June 23, 2009 36 Comments

Poking about in the archives, I unearthed the second episode of Vanessa Engle’s excellent documentary series, Lefties. Titled Angry Wimmin, the film traces the rise of radical feminism in a grim Britain of the 1970s. As a record of social history it’s interesting stuff. The revolutionary politics of shoes, for instance, is quaintly entertaining, and the subsequent, post-revolutionary fear of being caught shaving armpits or wearing lipstick may also amuse.

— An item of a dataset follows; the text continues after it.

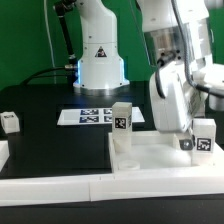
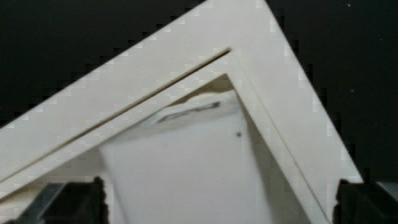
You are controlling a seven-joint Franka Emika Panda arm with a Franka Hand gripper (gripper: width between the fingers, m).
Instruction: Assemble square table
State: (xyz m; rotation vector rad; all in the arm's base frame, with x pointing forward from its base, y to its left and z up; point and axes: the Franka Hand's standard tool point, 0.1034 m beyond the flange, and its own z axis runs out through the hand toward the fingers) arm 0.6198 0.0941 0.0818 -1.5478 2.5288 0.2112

Around 6 minutes in, there’s a section on “political lesbianism,” i.e. lesbianism as an ideological duty, irrespective of desire. One of the figures interviewed is Julie Bindel, a Guardian commentator whose subtleties of mind include a belief that “[get] men off the streets” is “a fabulous slogan” and “all women know that if we have not been raped, we are lucky.” In the first clip below, Ms Bindel airs the following reminiscence:

What I could never understand – and I did resent – was [heterosexual feminists] going home to men at night. It just seemed such a contradiction. And often I would get very angry when I would challenge them about this, and they would say, “Well, that’s just the way I am. I just don’t fancy women.” Having no understanding at all of the fact that sexuality is a social construct and that we all make choices depending on the way we want to live and the world we want to see.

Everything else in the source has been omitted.